The food of India, Pakistan, Bangladesh and Afghanistan is intertwined as the cross-cultural ties of the region far outdate the borders between them. Among the many commonalities are the spices, spicy food and slow cooking techniques that all four swear by, whether it is the Afghani naan, Bangladeshi qorma, nihari from Pakistan, or India’s ubiquitous biryani. To mark Independence Day, I collect four unique recipes from families with roots across the region, who pass their food traditions down to every generation.

Mother-daughter artist duo Arfa and Wajiha Naqvi from Karachi have a family recipe for a unique fried chicken from Kashgar, a city in modern-day Xinjiang, China, which borders Pakistan. They were generous enough to share it with me.
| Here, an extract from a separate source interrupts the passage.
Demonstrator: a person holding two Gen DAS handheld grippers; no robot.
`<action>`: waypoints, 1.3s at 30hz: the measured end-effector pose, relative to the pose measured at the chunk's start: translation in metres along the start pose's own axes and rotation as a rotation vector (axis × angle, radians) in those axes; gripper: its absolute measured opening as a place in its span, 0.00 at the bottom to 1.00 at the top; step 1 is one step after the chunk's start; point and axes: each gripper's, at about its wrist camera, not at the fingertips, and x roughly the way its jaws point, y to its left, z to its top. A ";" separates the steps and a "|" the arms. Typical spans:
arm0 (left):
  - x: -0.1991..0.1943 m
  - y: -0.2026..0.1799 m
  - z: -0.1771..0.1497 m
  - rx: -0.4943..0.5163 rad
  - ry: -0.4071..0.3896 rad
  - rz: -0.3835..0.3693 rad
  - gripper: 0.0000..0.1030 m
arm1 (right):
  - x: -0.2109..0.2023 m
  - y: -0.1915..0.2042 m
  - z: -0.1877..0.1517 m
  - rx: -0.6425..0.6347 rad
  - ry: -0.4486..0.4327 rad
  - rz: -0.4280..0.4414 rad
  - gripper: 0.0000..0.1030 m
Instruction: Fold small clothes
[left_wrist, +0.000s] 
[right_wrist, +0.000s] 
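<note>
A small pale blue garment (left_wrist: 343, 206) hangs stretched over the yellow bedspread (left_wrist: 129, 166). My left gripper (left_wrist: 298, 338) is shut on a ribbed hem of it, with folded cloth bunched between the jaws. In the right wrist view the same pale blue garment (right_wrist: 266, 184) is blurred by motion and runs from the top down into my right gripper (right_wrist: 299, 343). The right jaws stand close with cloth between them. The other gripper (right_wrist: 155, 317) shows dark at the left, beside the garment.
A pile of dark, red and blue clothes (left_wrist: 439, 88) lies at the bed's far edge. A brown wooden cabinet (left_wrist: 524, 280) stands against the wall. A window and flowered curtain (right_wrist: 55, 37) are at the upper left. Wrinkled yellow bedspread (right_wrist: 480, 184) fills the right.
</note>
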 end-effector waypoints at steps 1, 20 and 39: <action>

Wajiha’s grandfather’s uncle married a Muslim girl Xinjiang, who brought the recipe to the Naqvi family, which made a few changes. Bangladeshi food writer Dina Begum shared her chicken qorma with panchphoran, the five-spice blend commonly used in Bengal too as a flavouring agents.

Jahidaa, who moved to India from Afghanistan 20 years back, brought with her a family recipe for pacha, lamb trotters’ soup, which we know as paya in India in a slightly different form. Her family eats it every Sunday morning with Afghani naan. And from my own family’s cookbook, I share the recipe of a unique goolar kebab that’s been passed from my grandmother to mother, mother to me. Try these recipes and cook up a feast that celebrates a borderless world.

Goolar Ke Kebab


Split Bengal gram (chana dal) 200 gm, soaked for two hours

Water 3-4 Cups

Mutton (boneless) 1⁄2 kg

Red chilies (whole) 8-10

Ginger garlic paste 1.5 tbsp

Salt To taste

Coriander seeds (roasted & crushed) 1 tbsp

Cumin seeds (roasted & crushed) 1 tbsp

Coriander leaves 1⁄4 cup

Mint leaves 1⁄4 Cup

Green chilies 2-3

Garam masala powder 1 tsp

Yogurt 1 tbsp

Eggs 1

Oil for Frying


Posto Dana: 2.5 tbsp

Soaked Raisins: 4 tbsp

Roasted and chopped Cashew: 4 tbsp

Fried onions: 1⁄2 cup

Sugar: 1.5 tbsp

Salt: To Taste


Bring split Bengal gram, water to boil, and add chicken.

Toss in red chilies, ginger garlic paste, salt, coriander seeds, and cumin seeds, give it a stir and cook until tender (6-8 minutes approx.) Cover the pot with a lid.

Remove the lid and cook on high flame to reduce water and let it cool.

In chopper or mixer, grind coriander leaves, mint leaves and green chilies.

In the same pot, add chicken mixture, whole spices powder, yogurt and egg, grind until well combined.

Wet your hands with water/oil, and, make small patty

For the stuffing, mix all the ingredients together in a bowl and keep it aside.

Stuff these patties with the mixture of and Shallow fry them in a not stick skillet. Fry them until kababs turn golden brown.

Serve with Chutney.

Anda Chicken by Arfa & Wajiha Naqvi, Karachi, Pakistan

Anda Chicken by Arfa & Wajiha Naqvi, Karachi, Pakistan (Illustrated by Atashi Saini)
Anda Chicken by Arfa & Wajiha Naqvi, Karachi, Pakistan (Illustrated by Atashi Saini)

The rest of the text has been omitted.